A treatability study to address chlorinated volatile organic compounds (VOCs) in the groundwater at the Fire Training Area was completed. The Air Force is currently in the process of completing FFS to evaluate alternatives for the Site.
The Felker Airfield Tank Farm supports all aviation fueling activities for Felker Airfield. Analytical results from a 1992 Preliminary Assessment indicated that BTEX and fuel-related hydrocarbons were present in the soil at the Site. An IRA was completed in 1994, during which 3,800 cubic yards of petroleum contaminated soil were removed and treated at a bioremediation cell at Fort Eustis. Subsequent sampling events have detected BTEX, tetrachloroethene, , and 1,1,1,-trichloroethane in groundwater samples.
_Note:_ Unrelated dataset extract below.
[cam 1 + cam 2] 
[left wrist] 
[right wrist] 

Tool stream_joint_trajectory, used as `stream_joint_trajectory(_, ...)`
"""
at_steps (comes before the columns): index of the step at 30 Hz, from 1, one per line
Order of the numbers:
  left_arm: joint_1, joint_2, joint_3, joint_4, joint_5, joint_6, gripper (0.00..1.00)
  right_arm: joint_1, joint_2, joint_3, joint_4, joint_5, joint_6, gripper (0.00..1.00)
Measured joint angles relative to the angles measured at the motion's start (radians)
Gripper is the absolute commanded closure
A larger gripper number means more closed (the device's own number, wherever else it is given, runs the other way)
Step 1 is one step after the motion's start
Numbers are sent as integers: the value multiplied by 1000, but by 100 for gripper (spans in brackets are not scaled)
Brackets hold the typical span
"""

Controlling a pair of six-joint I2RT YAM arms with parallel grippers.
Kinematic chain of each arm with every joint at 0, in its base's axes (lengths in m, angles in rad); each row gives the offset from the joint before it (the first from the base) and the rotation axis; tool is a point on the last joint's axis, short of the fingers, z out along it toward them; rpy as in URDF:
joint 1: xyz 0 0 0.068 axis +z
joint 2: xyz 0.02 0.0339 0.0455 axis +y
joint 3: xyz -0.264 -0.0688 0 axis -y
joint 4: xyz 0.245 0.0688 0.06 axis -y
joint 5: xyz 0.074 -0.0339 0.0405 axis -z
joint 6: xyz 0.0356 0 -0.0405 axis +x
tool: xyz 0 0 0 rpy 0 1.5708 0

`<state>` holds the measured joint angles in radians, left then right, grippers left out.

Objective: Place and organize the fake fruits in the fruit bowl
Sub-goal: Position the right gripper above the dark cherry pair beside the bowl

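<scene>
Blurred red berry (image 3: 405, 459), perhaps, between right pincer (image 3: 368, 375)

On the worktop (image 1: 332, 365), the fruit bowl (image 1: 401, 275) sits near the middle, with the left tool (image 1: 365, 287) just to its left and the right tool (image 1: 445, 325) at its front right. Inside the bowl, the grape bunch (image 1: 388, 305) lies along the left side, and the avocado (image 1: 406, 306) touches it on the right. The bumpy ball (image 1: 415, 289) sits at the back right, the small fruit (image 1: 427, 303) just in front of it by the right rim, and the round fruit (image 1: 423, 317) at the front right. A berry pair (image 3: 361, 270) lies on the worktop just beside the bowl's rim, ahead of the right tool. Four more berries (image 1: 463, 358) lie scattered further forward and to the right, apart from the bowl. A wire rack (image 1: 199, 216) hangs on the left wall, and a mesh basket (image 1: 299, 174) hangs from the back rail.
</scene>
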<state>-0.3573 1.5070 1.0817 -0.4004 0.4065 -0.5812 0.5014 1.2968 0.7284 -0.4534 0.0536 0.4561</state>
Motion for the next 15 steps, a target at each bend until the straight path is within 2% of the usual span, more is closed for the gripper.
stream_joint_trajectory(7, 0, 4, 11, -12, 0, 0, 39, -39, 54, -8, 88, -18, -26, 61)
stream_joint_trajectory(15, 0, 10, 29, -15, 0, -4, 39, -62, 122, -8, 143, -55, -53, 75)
The RI was completed in 2010. The Air Force is currently in the process of completing a concise FS statement for the site.
Landfill 7 is an unpermitted facility that was reported to have received waste (municipal solid waste, construction debris, paints, oils, pesticide and herbicide containers, and infectious/pathological waste) from 1951 to 1972. The landfill was capped in 1994. Based on aerial imagery, Landfill 1 was operated from 1937 to 1953. Various types of trash, construction debris, waste oil, paint, and garbage are reported to have been placed in the landfill. The landfill was capped with earthen materials in the 1960s. The Air Force is currently developing a streamlined risk assessment and FFS for Landfill 7 and Landfill 1.
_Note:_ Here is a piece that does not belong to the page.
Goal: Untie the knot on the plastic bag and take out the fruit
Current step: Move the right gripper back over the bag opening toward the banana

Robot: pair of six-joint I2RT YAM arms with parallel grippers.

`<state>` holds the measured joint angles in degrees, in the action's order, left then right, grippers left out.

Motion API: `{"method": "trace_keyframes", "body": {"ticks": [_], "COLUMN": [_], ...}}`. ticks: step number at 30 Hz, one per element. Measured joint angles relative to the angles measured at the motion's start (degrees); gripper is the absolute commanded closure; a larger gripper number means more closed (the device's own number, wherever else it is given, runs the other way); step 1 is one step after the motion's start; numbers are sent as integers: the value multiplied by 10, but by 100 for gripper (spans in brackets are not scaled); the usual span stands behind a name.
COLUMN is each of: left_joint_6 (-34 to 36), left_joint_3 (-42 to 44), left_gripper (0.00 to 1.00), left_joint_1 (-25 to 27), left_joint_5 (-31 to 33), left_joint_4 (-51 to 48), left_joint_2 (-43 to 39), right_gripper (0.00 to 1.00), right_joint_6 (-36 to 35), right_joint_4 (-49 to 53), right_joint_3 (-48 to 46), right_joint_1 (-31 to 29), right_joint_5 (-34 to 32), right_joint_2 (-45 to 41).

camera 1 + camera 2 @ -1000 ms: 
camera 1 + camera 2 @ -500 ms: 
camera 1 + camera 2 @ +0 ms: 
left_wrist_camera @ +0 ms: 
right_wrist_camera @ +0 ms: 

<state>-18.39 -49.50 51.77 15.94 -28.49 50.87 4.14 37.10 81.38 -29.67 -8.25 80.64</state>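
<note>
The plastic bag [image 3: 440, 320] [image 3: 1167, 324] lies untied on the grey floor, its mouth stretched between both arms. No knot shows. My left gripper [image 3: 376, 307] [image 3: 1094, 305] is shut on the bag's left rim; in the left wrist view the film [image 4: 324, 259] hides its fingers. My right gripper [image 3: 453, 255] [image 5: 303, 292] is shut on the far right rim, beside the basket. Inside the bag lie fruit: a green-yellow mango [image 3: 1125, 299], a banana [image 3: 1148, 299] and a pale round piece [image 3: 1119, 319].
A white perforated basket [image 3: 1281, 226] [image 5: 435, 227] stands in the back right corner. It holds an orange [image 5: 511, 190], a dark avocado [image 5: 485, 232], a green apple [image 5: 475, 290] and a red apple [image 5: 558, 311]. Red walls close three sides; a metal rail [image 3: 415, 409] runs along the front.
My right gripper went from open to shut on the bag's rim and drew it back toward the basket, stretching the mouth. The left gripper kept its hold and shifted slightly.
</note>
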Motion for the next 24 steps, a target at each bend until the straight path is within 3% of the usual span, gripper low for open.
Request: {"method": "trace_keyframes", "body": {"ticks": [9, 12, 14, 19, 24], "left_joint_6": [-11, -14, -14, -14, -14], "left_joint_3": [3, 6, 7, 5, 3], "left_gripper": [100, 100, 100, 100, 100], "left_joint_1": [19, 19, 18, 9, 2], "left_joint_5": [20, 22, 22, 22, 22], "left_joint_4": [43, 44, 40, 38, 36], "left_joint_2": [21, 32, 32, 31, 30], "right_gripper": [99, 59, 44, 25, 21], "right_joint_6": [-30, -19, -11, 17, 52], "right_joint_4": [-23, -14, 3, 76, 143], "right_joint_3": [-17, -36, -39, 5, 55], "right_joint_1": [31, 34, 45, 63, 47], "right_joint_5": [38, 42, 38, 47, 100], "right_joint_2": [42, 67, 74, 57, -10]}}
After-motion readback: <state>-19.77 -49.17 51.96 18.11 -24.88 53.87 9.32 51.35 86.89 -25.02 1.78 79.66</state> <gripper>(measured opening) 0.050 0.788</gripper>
The Former Skeet and Trap Range is located in the northern portion of the main post in the headwaters of Bailey Creek. It is bounded by Bailey Creek on the north, a wooded area on the east and west, and Lee Boulevard on the south. The Former Skeet and Trap Range operated from the 1960s to May 1998. Shotgun shells with lead pellets were used, and the pellets were shot into the upper end of Bailey Creek and the adjacent tree line and soils. The clay targets contain varying levels of PAHs. In 2002 and 2003, a two-phased IRA was conducted to address lead and PAH contamination, first in the open area of the Skeet Range site, and then in a portion of the adjacent wooded area. That action resulted in removal of over 3,300 cubic yards of contaminated soil. The Air Force is evaluating the Former Skeet and Trap Range as two separate sites, the Upland Area and the Wetland Area. Both of these sites are currently in the remedial investigation and feasibility study (RI/FS) phase. Additional sampling of the Wetland Area took place in the fall of 2009 and was intended to further delineate the extent and amount of lead shot in wetland sediment and reevaluate concentrations of lead and PAHs in sediment.